WHAT THE TASK REQUIRES:
From the records below, take each line where the string "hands" shows up and copy it.

EXTRACTED INFORMATION:
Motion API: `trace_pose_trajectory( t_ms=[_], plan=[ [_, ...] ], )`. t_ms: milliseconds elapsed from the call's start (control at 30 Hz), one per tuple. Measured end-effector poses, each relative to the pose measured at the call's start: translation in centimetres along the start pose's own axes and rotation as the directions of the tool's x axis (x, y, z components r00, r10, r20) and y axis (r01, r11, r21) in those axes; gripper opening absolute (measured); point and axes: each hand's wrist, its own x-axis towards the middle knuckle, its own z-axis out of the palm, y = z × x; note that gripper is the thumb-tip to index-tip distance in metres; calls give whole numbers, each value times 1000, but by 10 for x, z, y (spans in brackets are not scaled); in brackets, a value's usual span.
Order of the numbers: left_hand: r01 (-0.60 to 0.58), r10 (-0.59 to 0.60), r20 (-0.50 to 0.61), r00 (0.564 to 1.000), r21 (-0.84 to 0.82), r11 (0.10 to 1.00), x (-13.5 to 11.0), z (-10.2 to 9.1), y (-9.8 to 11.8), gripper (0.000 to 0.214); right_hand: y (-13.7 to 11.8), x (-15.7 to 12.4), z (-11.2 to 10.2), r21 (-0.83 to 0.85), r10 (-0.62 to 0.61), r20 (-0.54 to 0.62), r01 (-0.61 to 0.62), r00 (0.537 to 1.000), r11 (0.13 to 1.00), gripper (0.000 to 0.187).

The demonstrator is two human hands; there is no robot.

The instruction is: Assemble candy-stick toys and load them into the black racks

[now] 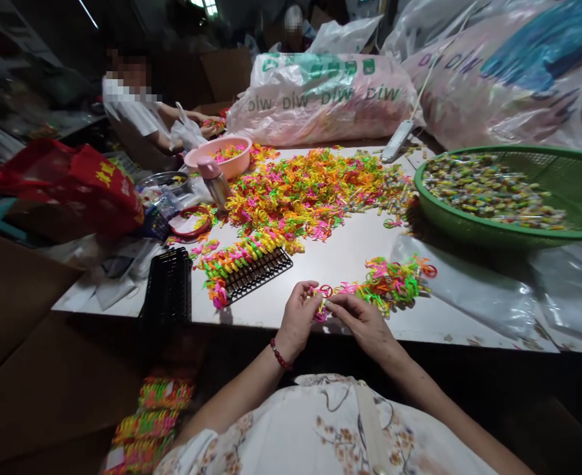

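Observation:
My left hand [299,315] and my right hand [363,320] meet at the near edge of the white table [350,247], fingers pinched together on a small pink plastic piece [321,305]. Just beyond my right hand lies a small heap of neon plastic pieces [394,280]. To the left sits a black slotted tray [256,272], its far side filled with a row of coloured pieces [236,257]. A big pile of loose neon pieces [311,188] covers the table's middle.
A green basket [449,218] of small wrapped items stands at right. A stack of black trays [168,287] sits at left, with a pink bowl [222,155], a bottle [214,181] and a red bag [73,185]. Another person [137,112] works at far left. Large plastic sacks [321,95] line the back.

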Motion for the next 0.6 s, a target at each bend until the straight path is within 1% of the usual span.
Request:
trace_pose_trajectory(
  t_ms=[67,100,167,233,300,333,400,467,533,567,600],
  plan=[
    [-1,1,-56,998,2,1000,-3,-5,1,27,0,2,5,-67,-24,40,27,999,997,26],
    [3,-3,-84,996,-1,1000,-4,-8,1,27,0,4,6,-133,-55,59,62,997,989,25],
    [0,0,-131,991,-2,1000,-6,-14,1,28,0,6,10,-310,-161,110,187,981,932,22],
    [-9,10,-156,988,10,1000,-7,-21,1,29,-1,10,14,-481,-279,195,339,940,809,22],
    [-19,22,-163,986,18,1000,-8,-27,2,29,-2,13,20,-597,-340,287,445,896,668,23],
    [-25,27,-168,985,15,1000,-8,-30,2,29,-2,15,24,-635,-347,319,471,882,613,23],
    [-30,29,-182,983,-3,1000,-10,-36,2,31,0,18,33,-686,-323,349,475,880,552,22],
    [-15,13,-176,984,-7,1000,-15,-44,3,37,4,19,42,-706,-275,349,445,896,552,20],
    [-13,20,-167,986,42,999,-22,-55,4,44,10,21,48,-682,-238,339,412,910,605,21],
    [-33,53,-195,979,103,994,-26,-62,5,44,12,23,50,-653,-232,330,399,915,643,22],
    [-68,115,-255,960,185,980,-30,-71,6,40,14,25,51,-614,-229,321,386,919,688,25]
  ],
)
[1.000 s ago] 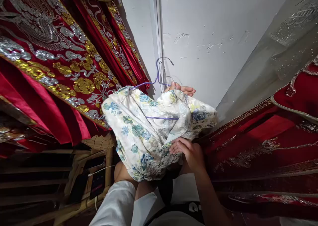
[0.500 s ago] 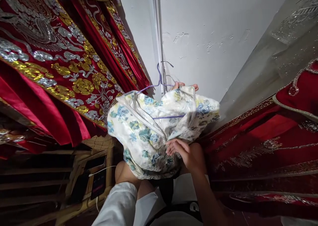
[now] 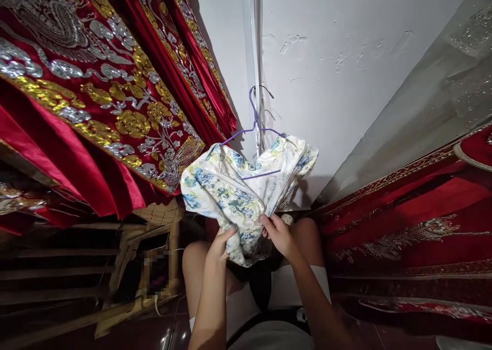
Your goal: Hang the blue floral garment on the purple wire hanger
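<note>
A white garment (image 3: pixel 238 196) with blue, green and yellow flowers hangs on a purple wire hanger (image 3: pixel 254 124). It has a V-neck and short sleeves; its lower part is bunched over my lap, so I cannot tell a blouse from a dress. My left hand (image 3: pixel 220 243) is closed on the cloth at its lower left side, slightly blurred. At the point of the neckline, the thumb and fingers of my right hand (image 3: pixel 277 232) pinch the front. The hanger's hook sits up against the strip on the wall.
Red cloth (image 3: pixel 126 99) with gold and silver embroidery hangs at the left. More red beaded fabric (image 3: pixel 415 227) stands close at the right. Ahead is a white wall (image 3: pixel 326 83) with a vertical strip. A bamboo seat (image 3: pixel 115 268) with a blurred-out device (image 3: pixel 158 275) is at lower left.
My left hand has come out from behind the garment's upper right and now grips its lower left side. The garment's right sleeve has dropped and narrowed. My right hand still pinches the neckline.
</note>
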`<state>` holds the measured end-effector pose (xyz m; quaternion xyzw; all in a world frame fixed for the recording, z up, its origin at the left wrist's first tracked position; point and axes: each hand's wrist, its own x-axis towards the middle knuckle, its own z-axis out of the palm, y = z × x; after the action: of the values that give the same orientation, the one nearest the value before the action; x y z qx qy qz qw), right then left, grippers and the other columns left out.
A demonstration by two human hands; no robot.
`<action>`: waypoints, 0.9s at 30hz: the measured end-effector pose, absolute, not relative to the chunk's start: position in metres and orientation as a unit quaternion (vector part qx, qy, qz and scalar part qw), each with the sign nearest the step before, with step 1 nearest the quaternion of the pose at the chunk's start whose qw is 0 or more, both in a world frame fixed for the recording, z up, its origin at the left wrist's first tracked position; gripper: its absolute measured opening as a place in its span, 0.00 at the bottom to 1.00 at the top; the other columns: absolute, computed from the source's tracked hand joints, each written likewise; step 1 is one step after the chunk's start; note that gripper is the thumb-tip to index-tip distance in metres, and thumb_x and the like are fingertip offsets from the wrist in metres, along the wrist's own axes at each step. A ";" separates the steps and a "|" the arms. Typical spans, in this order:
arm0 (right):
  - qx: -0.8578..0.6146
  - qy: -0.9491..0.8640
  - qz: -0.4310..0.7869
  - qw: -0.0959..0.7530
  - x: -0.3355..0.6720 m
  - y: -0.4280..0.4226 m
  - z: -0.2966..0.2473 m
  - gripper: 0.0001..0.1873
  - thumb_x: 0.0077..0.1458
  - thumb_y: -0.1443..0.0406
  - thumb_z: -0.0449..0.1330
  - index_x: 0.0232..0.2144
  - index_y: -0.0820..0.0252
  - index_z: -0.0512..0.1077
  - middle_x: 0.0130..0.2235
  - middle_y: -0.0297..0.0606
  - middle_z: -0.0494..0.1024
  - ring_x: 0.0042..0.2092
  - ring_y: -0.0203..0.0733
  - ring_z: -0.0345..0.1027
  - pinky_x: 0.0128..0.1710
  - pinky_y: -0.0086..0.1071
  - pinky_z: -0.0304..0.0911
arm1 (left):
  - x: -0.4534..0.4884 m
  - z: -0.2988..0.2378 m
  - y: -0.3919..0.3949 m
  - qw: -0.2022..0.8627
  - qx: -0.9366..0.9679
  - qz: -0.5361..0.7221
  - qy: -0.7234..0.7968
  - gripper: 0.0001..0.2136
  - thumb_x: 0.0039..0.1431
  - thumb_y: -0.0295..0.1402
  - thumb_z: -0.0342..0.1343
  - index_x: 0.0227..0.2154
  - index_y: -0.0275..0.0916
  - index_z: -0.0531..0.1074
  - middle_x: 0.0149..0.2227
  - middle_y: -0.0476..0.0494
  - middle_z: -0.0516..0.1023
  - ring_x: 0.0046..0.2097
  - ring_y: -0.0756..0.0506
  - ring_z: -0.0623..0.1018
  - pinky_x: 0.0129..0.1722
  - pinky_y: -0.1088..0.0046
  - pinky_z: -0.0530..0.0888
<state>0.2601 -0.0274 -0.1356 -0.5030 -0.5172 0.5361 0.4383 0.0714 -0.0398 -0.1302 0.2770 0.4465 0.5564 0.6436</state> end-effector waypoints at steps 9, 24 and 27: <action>-0.497 -0.495 0.539 0.467 0.261 -0.028 -0.136 0.26 0.56 0.43 0.60 0.23 0.55 0.64 0.21 0.31 0.70 0.24 0.35 0.61 0.26 0.30 0.61 | 0.088 -0.145 -0.031 0.308 0.319 0.666 0.600 0.22 0.57 0.48 0.62 0.50 0.43 0.71 0.47 0.38 0.78 0.53 0.34 0.79 0.54 0.52 0.75; -0.448 -0.535 0.567 0.437 0.274 0.020 -0.044 0.20 0.59 0.51 0.63 0.22 0.57 0.72 0.17 0.31 0.69 0.18 0.34 0.57 0.19 0.31 0.55 | 0.147 -0.184 -0.034 0.316 0.587 0.536 0.518 0.12 0.64 0.40 0.55 0.26 0.40 0.68 0.26 0.48 0.70 0.31 0.47 0.72 0.33 0.72 0.69; -0.425 -0.544 0.526 0.495 0.274 0.057 0.007 0.17 0.59 0.55 0.65 0.24 0.60 0.74 0.19 0.32 0.71 0.20 0.32 0.59 0.20 0.29 0.58 | 0.146 -0.179 -0.026 0.307 0.621 0.516 0.503 0.12 0.64 0.38 0.53 0.25 0.40 0.66 0.27 0.48 0.68 0.30 0.47 0.71 0.31 0.71 0.68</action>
<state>0.2743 0.0572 0.0071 -0.4254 -0.5445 0.5264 0.4955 0.1458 -0.0265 -0.1785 0.6212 0.5031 0.5164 0.3069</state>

PROBLEM SOLUTION:
The demonstrator is two human hands; there is no robot.
A demonstration by two human hands; no robot.

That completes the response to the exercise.